Amid excitement about a new commodity “supercycle”, copper has one of the stronger bull cases. Plans for fiscal stimulus in America and Europe lean heavily towards greening the economy, which in turn favours copper demand. A bigger question-mark hangs over the supply response. Here Dr Copper may offer some uncomfortable lessons.
Commodity prices are subject to wild swings, reflecting periodic gluts and shortages. The market for copper and other commodities, including oil, is currently in “backwardation”, a state in which futures prices are below cash prices (see chart). In theory stock levels should respond to the spread between cash and future prices. In a backwardated market, the marginal benefit of adding to copper stocks is low. So backwardation is a prompt for stocks to be run down to meet immediate demand. It is a telltale sign of physical shortages. The opposite condition, in which futures prices are above spot, is “contango”. A market in steep contango signifies a short-term glut.

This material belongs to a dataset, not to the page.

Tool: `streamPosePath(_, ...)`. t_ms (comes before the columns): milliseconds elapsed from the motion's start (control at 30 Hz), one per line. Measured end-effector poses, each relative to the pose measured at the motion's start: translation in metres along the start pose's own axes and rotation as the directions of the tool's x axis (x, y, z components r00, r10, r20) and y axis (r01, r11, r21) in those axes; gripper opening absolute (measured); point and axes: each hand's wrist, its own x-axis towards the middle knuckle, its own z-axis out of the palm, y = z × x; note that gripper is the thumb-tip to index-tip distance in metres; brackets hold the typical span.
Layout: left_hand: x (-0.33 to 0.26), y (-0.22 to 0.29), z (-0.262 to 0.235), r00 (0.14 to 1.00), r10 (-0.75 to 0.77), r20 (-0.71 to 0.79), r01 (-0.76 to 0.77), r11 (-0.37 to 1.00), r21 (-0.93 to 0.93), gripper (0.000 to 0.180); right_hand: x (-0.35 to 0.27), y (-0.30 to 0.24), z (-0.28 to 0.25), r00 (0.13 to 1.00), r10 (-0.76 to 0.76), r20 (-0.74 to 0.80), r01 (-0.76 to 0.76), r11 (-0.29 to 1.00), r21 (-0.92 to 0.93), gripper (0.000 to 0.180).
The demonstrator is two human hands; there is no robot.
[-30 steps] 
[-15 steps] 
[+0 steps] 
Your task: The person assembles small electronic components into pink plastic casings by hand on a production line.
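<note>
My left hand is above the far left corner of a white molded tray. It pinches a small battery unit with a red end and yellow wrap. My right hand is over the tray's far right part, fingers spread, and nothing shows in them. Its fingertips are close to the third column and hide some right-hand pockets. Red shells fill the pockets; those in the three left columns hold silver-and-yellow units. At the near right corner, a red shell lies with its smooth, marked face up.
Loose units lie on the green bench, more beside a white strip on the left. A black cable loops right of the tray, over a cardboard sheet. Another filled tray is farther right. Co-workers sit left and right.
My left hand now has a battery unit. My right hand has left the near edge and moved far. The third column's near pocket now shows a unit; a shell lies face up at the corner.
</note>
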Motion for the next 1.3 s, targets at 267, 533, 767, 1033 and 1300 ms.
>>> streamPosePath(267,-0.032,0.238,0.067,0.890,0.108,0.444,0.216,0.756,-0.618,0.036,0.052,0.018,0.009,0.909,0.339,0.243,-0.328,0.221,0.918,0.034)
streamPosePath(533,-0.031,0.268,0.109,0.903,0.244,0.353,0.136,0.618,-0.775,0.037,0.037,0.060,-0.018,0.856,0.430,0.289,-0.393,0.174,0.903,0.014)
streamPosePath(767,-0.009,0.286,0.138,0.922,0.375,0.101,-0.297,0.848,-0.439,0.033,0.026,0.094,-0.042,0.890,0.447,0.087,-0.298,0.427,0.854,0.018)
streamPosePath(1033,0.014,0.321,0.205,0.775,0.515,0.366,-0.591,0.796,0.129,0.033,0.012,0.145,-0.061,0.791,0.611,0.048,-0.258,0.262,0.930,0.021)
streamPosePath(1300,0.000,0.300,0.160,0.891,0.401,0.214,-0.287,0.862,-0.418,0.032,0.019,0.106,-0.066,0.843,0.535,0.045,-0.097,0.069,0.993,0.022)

Some analysts believe that the current copper shortage will prove to be a structural feature. A recent note from Goldman Sachs, a bank, predicts that prices will rise to $15,000 per tonne by 2025, from $10,000 today, as the red metal undergoes a new supercycle, a longish period in which demand outstrips supply. The spur to rapid demand growth will come, not from China, whose urbanisation lay behind the supercycle of the first decade of this century, but from the greening of richer countries. As a pliable, cost-effective conductor of heat and electricity, copper is a vital input to green tech. It takes four or five times as much copper to build an electric vehicle as a petrol-fuelled one. Copper goes into the cabling for EV charging stations, and into solar panels and wind turbines. At present, annual “green” demand for copper is 1m tonnes, or just 3% of supply. Goldman reckons that will reach 5.4m tonnes by 2030.

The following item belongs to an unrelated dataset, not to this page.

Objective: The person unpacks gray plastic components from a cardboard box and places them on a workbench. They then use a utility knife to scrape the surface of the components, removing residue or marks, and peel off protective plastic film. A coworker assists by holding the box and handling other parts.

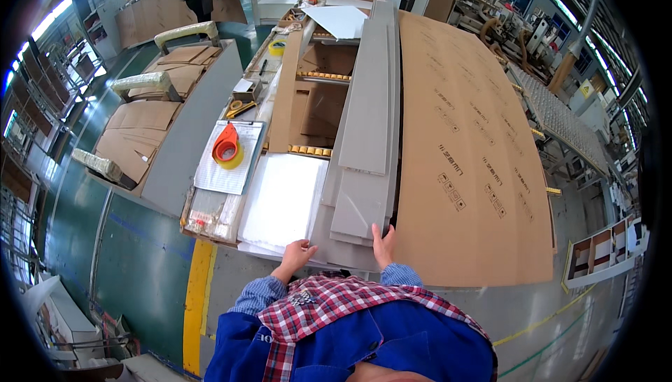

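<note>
While the left hand [299, 250] rests spread on the white foam sheet [283, 200], the right hand [383, 243], fingers pressed together, touches the long grey flat panels [367, 123] at one o'clock.

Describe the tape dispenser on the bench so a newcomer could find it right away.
Start at the big brown cardboard sheet, then go left past the grey panels to the clipboard. The tape dispenser lies on it, the only orange and yellow thing there.
</note>
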`<state>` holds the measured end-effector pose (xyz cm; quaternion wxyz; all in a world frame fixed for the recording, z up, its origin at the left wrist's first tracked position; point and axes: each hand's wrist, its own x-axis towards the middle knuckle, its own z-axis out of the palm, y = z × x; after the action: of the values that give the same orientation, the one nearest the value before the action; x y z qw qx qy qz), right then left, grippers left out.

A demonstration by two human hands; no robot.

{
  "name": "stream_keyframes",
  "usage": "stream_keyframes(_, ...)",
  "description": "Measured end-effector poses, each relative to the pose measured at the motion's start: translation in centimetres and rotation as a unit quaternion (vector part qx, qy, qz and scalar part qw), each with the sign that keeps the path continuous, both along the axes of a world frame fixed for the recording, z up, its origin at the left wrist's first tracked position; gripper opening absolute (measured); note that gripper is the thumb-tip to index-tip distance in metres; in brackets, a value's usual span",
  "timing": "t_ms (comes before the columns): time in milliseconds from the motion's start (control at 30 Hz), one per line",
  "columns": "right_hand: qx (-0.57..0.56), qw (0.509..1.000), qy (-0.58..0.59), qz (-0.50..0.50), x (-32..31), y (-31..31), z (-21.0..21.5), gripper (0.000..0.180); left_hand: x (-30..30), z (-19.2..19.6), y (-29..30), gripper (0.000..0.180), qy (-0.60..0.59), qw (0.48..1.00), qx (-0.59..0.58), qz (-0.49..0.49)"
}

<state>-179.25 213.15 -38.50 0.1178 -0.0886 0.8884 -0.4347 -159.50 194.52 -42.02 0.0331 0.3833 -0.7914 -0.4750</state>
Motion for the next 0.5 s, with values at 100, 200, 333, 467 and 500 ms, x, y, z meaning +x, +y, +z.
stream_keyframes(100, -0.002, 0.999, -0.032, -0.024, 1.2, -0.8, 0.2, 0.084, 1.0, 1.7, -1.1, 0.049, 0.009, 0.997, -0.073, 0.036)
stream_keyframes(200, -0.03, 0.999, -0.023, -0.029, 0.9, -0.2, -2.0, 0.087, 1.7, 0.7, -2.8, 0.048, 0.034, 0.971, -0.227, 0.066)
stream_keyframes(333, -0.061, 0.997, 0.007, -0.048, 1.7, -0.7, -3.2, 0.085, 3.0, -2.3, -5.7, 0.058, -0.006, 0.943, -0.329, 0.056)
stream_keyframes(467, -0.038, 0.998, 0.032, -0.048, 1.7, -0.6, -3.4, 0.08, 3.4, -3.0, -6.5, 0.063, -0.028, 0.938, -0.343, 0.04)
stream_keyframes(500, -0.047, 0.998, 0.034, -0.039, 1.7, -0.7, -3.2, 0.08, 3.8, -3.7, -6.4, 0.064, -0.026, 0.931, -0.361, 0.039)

For some people, the case for another commodity supercycle has more holes in it than Swiss cheese. Policymakers in China, the world’s largest consumer of raw materials, are already putting the brakes on. Without a boom in China, there cannot be a supercycle. And high commodity prices are often their own nemesis. The response in agricultural products is simply to grow more crops. In the oil market, shale production can ramp up if prices warrant it.

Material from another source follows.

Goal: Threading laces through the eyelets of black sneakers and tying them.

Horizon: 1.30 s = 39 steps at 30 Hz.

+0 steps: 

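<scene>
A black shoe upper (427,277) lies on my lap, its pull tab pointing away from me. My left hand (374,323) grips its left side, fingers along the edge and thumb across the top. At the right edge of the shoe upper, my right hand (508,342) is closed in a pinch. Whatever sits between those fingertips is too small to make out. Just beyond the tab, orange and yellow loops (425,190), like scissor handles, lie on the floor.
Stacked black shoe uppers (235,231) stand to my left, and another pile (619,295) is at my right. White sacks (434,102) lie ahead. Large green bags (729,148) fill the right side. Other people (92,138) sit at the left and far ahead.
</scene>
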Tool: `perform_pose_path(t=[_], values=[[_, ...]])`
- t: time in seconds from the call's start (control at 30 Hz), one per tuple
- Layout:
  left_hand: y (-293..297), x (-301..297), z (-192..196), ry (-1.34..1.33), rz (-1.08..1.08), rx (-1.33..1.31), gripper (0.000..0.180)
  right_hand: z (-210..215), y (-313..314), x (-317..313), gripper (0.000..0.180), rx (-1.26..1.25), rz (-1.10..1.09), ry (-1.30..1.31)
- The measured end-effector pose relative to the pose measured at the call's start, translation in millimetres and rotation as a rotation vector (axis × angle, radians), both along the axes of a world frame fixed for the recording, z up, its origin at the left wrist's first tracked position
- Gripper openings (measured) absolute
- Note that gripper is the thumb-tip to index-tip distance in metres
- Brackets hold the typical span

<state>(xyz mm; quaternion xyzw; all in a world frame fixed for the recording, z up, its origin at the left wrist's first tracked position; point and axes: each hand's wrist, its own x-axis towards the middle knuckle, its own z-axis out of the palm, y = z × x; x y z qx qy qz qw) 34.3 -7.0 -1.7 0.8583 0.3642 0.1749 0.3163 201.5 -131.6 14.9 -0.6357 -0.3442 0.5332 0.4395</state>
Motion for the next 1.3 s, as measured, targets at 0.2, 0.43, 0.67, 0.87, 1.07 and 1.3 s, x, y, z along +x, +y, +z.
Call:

But copper supply is far less flexible. It takes two to three years to expand output at an existing copper mine and a decade or more to develop a new one. And mining firms, burned by the commodities bust of the early 2010s, have focused more on paying out dividends than on investing in new supply. “Capital discipline” is an industry slogan. It will take further rallies in copper prices to chip away at this mindset.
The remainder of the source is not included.